### Task objective
Copy, exactly as written, the lines that begin at the one containing "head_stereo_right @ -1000" and end at the one containing "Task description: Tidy". Skip any pictures in the data below.

### Records to use
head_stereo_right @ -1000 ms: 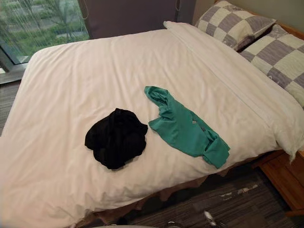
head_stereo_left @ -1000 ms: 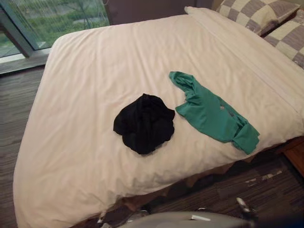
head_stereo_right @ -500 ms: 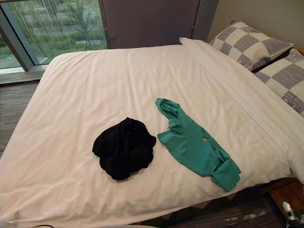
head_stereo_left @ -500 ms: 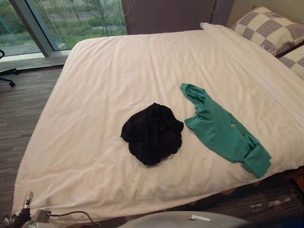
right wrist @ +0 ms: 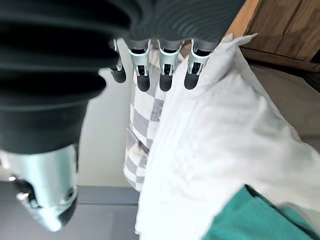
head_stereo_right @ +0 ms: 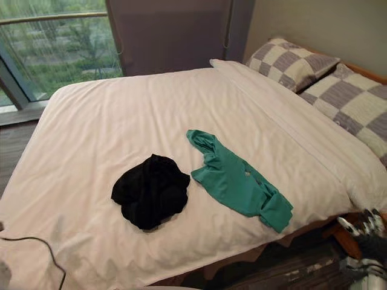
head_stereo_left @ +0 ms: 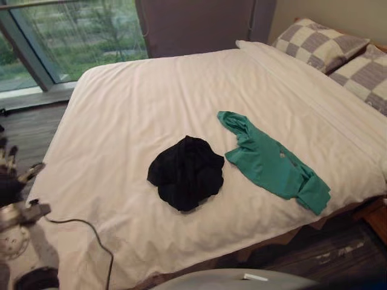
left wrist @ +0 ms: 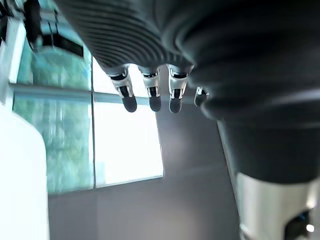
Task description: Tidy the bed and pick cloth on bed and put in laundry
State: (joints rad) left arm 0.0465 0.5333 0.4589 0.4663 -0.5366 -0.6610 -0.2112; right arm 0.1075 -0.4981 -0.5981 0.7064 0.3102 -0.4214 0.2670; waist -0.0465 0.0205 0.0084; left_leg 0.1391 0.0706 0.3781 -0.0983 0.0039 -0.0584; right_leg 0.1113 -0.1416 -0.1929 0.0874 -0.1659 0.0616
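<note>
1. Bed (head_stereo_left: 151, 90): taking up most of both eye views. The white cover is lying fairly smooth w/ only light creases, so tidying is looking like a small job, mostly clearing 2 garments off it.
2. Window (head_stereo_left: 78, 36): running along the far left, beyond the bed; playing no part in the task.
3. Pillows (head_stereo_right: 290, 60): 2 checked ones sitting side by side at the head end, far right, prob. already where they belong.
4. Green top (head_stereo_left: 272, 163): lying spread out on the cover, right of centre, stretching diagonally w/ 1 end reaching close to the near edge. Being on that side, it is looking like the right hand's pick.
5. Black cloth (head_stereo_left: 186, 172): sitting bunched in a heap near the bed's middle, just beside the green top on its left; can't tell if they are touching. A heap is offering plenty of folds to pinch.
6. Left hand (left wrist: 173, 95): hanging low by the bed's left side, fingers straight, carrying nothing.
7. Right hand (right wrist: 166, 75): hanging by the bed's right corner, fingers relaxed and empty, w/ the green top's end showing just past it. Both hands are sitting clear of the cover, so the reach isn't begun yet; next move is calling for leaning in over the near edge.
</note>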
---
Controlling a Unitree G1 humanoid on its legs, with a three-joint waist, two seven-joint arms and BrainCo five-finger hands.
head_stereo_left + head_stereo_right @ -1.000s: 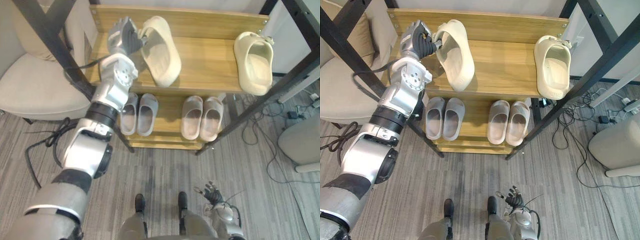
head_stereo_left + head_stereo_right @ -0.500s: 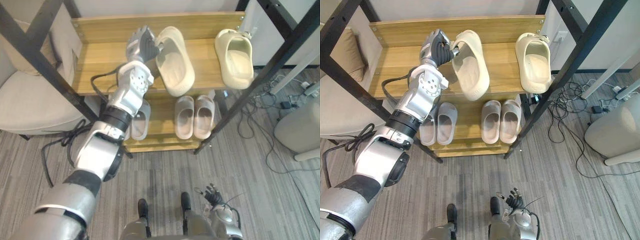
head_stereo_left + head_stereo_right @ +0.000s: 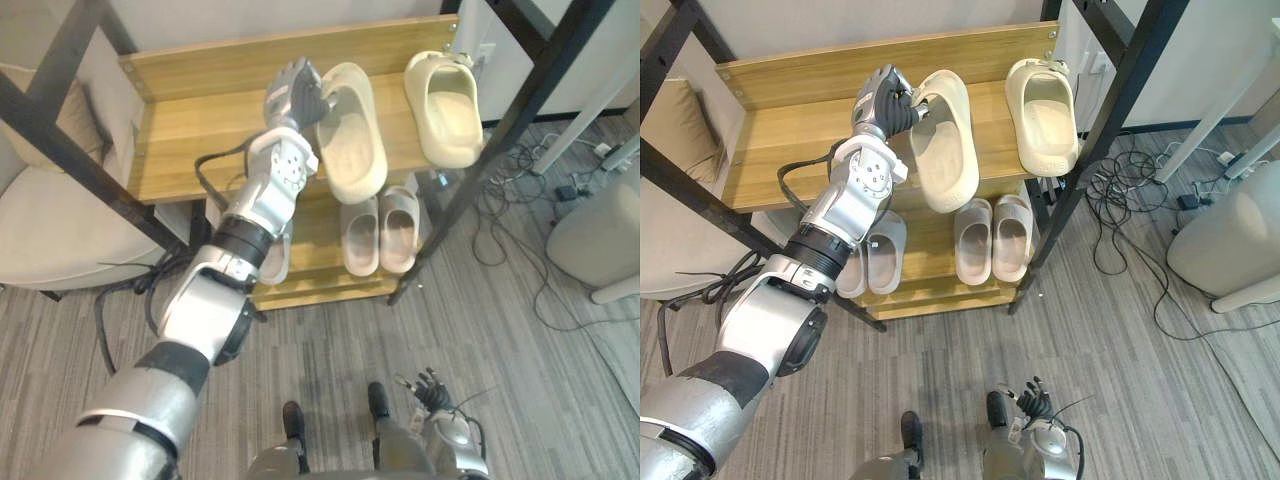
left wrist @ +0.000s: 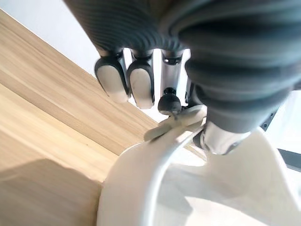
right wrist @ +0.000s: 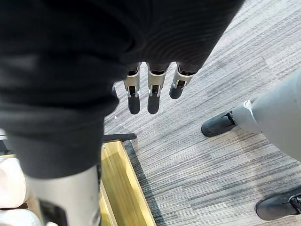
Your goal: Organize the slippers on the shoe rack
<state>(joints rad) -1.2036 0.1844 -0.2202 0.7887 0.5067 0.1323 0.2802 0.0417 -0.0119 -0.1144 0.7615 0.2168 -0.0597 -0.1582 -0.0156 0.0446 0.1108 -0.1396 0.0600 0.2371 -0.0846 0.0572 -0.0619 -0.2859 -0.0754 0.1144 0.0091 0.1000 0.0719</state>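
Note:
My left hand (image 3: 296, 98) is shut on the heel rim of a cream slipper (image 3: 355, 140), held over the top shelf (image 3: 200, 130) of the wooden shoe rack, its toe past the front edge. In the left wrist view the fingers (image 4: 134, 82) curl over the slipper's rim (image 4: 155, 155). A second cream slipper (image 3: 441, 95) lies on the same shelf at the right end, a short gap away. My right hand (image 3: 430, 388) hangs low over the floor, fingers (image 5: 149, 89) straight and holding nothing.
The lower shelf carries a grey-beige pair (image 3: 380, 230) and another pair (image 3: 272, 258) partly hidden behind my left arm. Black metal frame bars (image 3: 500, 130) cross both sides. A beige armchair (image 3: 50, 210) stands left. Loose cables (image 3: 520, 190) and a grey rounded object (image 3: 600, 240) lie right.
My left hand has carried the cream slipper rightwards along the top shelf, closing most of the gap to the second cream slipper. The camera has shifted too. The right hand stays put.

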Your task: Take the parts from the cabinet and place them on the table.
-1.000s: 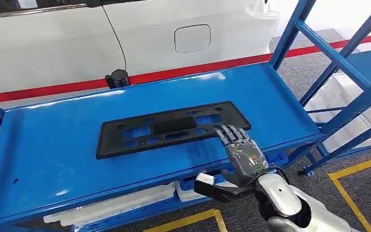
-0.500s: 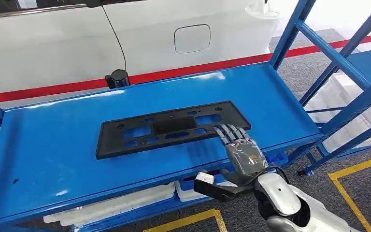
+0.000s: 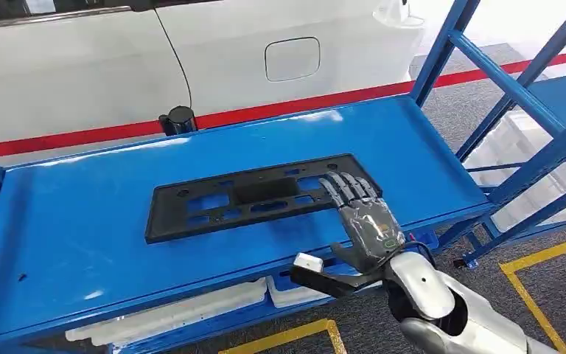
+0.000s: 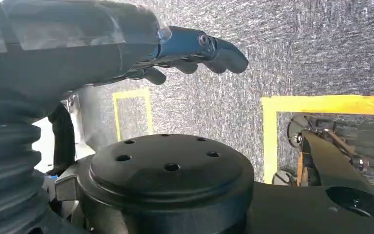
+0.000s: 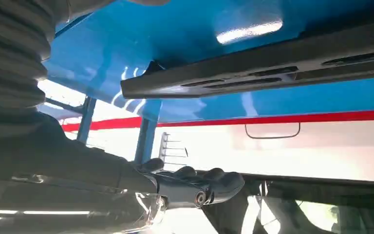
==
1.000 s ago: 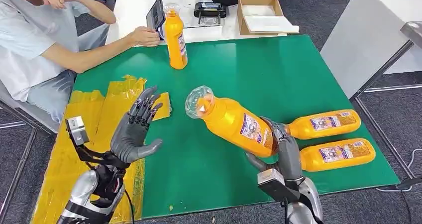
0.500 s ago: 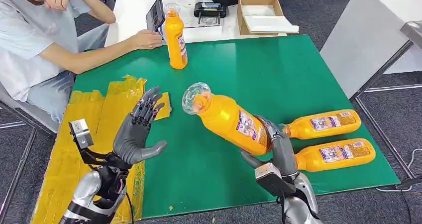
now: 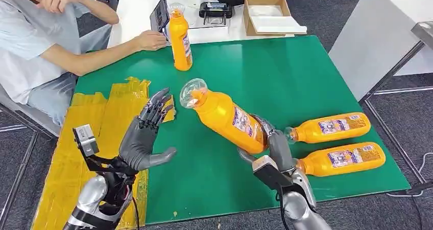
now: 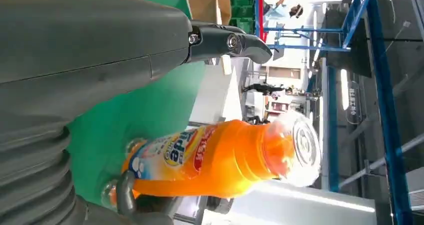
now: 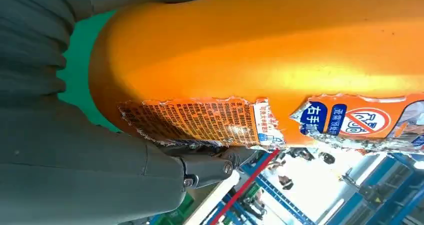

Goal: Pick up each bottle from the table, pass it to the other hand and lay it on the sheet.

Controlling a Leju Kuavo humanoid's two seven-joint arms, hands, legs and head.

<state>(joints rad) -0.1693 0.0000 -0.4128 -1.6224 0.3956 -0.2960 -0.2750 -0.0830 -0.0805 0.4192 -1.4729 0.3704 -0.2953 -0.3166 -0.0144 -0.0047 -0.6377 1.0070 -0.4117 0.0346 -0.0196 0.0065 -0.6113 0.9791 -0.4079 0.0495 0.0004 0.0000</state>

### Written answer
head_stereo_right @ -1000 ms: 
head_stereo_left @ -1000 ms: 
head_stereo_right @ -500 ms: 
head_stereo_left @ -500 ms: 
right wrist @ +0 ms: 
head_stereo_right @ +0 ms: 
head_stereo_left @ +0 ms: 
left wrist @ +0 ms: 
Task description: Tidy the bed and pick cloth on bed and put in laundry

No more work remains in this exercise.